Foram encontrados animais que, à noite, se aproximaram para beber água. Oryx, gazelas e hienas passaram por ali. “As hienas e as chitas são predadores naturais deste ecossistema, embora ainda sejam raros por aqui, que hoje é apenas um ponto de passagem para grandes manadas”, nos explicou o biólogo.
Um passo, no imenso trabalho de se recuperar a vasta área degradada pela caça predatória. Ao fim de uma semana e com o retorno a reserva principal, uma certeza: no clima seco do deserto, a água torna-se ainda mais o sustento da vida.
O retorno e a nova compreensão
A volta à reserva principal permite compreender o quanto a escassez de água é a principal dificuldade para se dar qualidade de vida às populações do continente. Mais alguns dias dando aula para as crianças e, certa vez, fui conhecer o lugar onde elas viviam. Casas de estrutura simples, intercaladas por caminhos de chão e varais que se entrecruzam interminavelmente com as roupas coloridas dos africanos, formando uma festa de cores.

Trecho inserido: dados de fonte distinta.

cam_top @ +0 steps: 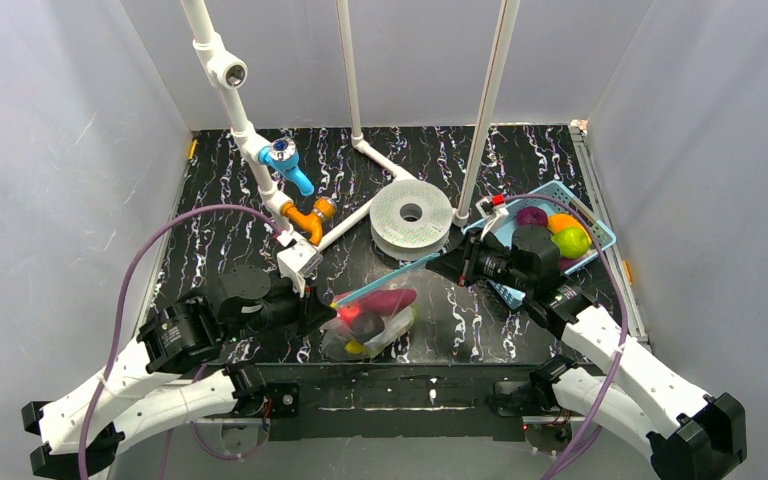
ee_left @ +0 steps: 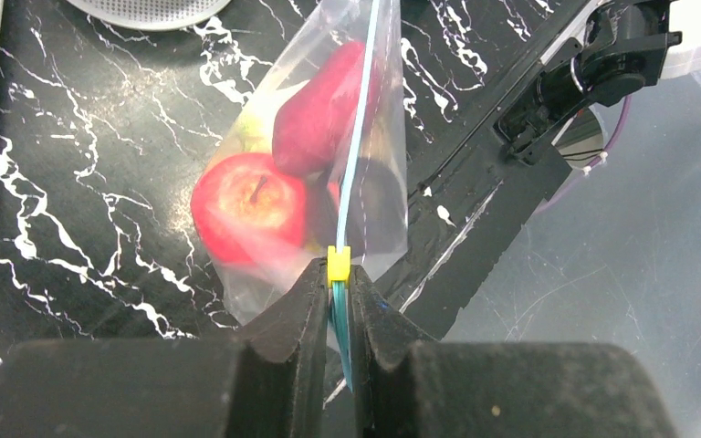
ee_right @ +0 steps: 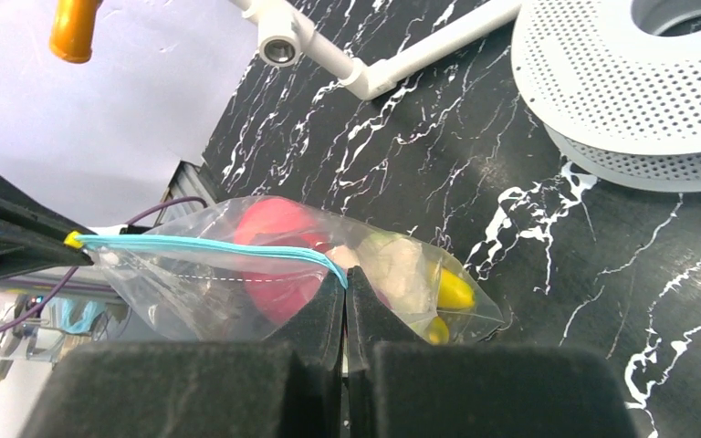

Contundo, a água é pouca, e preciosa, o que se percebe nas mulheres que enchem balde numa torneira coletiva, no esgoto que sai pelos fundos das casas e passa por onde as crianças, inocentemente, brincam umas com as outras. A emergência da qualidade de vida na Namíbia ainda é dependente da criação de estruturas para o provimento de água, algo que o Estado e as organizações que lá atuam ainda são incapazes de garantir com qualidade.
A volta ao Brasil se deu na consciência de que a água é um de nossos bens inestimáveis, um dos alicerces do nosso futuro com qualidade de vida para todos. (Plurale/ #Envolverde)
* Hélio Rocha é editor do Portal Pautando Minas.
** Publicado originalmente na edição 46 de Plurale.